Multivariate Gaussian and its Derivatives

Extending to Combination of Gaussian and Derivative

We can compute the MV gaussian from the inverse covariance matrix \(C\) with a mean of \(\mu=0\) along with a dimensional scaling metric \(t\). For the purposes of forming interesting and varied PSFs, we include the linear combination of the gaussian and a Sobel operator to axpproximate the derivative of the gaussian.

\[\begin{align} S_x &= \frac{1}{4} \begin{bmatrix} -1 & 0 & 1 \\ -2 & 0 & 2 \\ -1 & 0 & 1 \end{bmatrix} \\ S_y &= \frac{1}{4} \begin{bmatrix} -1 & -2 & -1 \\ 0 & 0 & 0 \\ 1 & 2 & 1 \end{bmatrix} \end{align} \]

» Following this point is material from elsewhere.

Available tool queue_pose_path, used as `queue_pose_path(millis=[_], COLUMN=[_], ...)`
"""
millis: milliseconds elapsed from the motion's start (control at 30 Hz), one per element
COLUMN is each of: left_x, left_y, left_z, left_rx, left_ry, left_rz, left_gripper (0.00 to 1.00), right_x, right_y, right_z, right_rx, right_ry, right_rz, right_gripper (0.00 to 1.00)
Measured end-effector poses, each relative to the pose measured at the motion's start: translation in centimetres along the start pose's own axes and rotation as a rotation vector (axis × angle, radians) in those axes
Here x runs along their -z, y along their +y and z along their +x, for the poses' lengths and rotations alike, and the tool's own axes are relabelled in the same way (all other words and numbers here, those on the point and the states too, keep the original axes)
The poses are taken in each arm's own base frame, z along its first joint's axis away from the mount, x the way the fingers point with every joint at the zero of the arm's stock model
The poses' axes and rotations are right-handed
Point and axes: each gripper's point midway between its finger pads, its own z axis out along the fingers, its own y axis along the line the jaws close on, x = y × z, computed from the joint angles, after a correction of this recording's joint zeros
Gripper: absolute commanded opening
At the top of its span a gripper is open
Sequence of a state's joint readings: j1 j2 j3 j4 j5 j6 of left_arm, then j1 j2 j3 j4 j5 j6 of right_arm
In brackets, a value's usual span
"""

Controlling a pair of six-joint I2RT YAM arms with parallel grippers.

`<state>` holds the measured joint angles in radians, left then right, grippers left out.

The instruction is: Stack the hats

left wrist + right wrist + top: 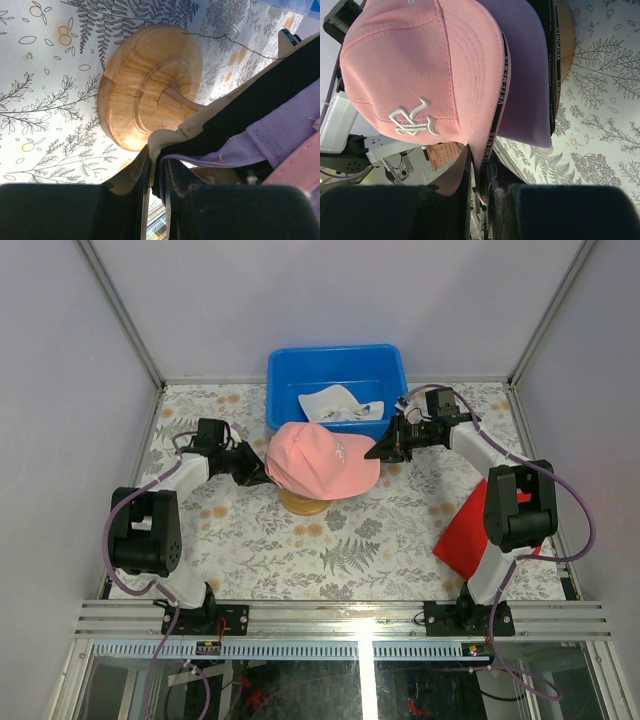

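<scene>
The pink cap (320, 460) sits over the dome (303, 505). Left gripper (258, 475) clamps the tan cap's (165, 137) edge; right gripper (382, 448) clamps the pink cap's brim.

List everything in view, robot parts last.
pink cap: 1, pink, top of stack on stand
lavender cap: 1, lavender, under pink
black cap: 1, black, under lavender
tan cap: 1, tan, lowest
white cap: 1, white, in bin
wooden stand: 1, light wood, table centre
bin: 1, blue, far centre
cloth: 1, red, right side
tablecloth: 1, leaf print, covers table
arms: 2, black-grey, near edge
left fingers: black, shut on tan cap edge
right fingers: black, shut on pink cap brim
</scene>
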<state>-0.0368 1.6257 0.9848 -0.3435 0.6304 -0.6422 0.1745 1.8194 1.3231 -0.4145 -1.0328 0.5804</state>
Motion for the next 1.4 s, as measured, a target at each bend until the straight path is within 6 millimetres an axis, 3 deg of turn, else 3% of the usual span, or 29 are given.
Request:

These operators act like edge detection or derivatives. The \(n_0\), \(n_x\), and \(n_y\) parameters in the code are used to scale the gaussian and the derivatives.

Show the code

class gaussianConv(nn.Module):
    """
    A PyTorch module that applies a Gaussian convolution to an input image using 
    a parameterized Gaussian Point Spread Function (PSF). The PSF is derived 
    from a covariance matrix and the derivatives of the Gaussian are computed 
    for edge detection.

    Args:
        C (torch.Tensor): Inverse of covariance matrix used to define the shape of the Gaussian.
        t (float, optional): Scaling factor for the Gaussian, default is np.exp(5).
        n0 (float, optional): Scaling factor for the original PSF, default is 1.
        nx (float, optional): Scaling factor for the derivative along the x-axis, default is 1.
        ny (float, optional): Scaling factor for the derivative along the y-axis, default is 1.
    """
    def __init__(self, C, t=np.exp(5), n0=1, nx=1, ny=1):
        super(gaussianConv, self).__init__()

        self.C = C
        self.t = t
        self.n0 = n0
        self.nx = nx
        self.ny = ny

    def forward(self, image):
        """
        Apply the Gaussian convolution and derivatives to an input image.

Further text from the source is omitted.